*** EXERCISE INPUTS Section Begins ***
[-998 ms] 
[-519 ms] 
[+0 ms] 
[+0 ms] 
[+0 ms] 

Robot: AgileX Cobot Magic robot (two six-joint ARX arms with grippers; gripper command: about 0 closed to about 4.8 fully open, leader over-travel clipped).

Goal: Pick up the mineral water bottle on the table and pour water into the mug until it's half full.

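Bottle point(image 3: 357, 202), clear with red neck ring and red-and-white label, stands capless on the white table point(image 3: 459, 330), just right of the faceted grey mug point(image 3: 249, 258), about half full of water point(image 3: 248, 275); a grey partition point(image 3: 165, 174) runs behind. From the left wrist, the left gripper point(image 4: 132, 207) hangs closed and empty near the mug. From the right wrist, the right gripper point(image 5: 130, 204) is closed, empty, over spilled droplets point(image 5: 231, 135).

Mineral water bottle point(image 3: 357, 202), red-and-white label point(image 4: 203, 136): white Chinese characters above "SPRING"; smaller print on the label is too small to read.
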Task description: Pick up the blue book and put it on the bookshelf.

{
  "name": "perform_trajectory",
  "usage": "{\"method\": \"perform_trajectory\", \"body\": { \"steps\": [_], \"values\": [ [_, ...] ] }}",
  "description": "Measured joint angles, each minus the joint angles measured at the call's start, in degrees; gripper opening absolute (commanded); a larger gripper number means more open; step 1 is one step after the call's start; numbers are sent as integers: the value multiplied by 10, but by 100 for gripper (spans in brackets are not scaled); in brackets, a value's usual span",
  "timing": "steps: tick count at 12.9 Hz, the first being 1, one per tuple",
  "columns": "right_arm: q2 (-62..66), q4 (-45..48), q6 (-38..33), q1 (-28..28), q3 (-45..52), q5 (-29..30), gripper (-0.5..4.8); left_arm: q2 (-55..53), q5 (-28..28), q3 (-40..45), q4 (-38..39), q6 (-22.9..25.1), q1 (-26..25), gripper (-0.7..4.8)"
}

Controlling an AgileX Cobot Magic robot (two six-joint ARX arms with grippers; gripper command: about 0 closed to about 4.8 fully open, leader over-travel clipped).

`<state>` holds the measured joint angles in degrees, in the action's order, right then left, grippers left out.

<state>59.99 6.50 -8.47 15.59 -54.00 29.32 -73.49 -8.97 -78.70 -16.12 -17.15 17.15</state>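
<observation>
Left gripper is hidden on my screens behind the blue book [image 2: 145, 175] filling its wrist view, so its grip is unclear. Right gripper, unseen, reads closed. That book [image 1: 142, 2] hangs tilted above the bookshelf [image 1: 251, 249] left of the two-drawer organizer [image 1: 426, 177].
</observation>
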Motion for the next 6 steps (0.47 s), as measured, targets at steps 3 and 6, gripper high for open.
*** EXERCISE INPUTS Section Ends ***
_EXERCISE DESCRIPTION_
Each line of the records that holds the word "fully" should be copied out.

_RESULT_
Robot: AgileX Cobot Magic robot (two six-joint ARX arms with grippers; gripper command: about 0 closed to about 4.8 fully open, leader over-travel clipped).
Controlling an AgileX Cobot Magic robot (two six-joint ARX arms with grippers; gripper command: about 0 closed to about 4.8 fully open, leader over-travel clipped).

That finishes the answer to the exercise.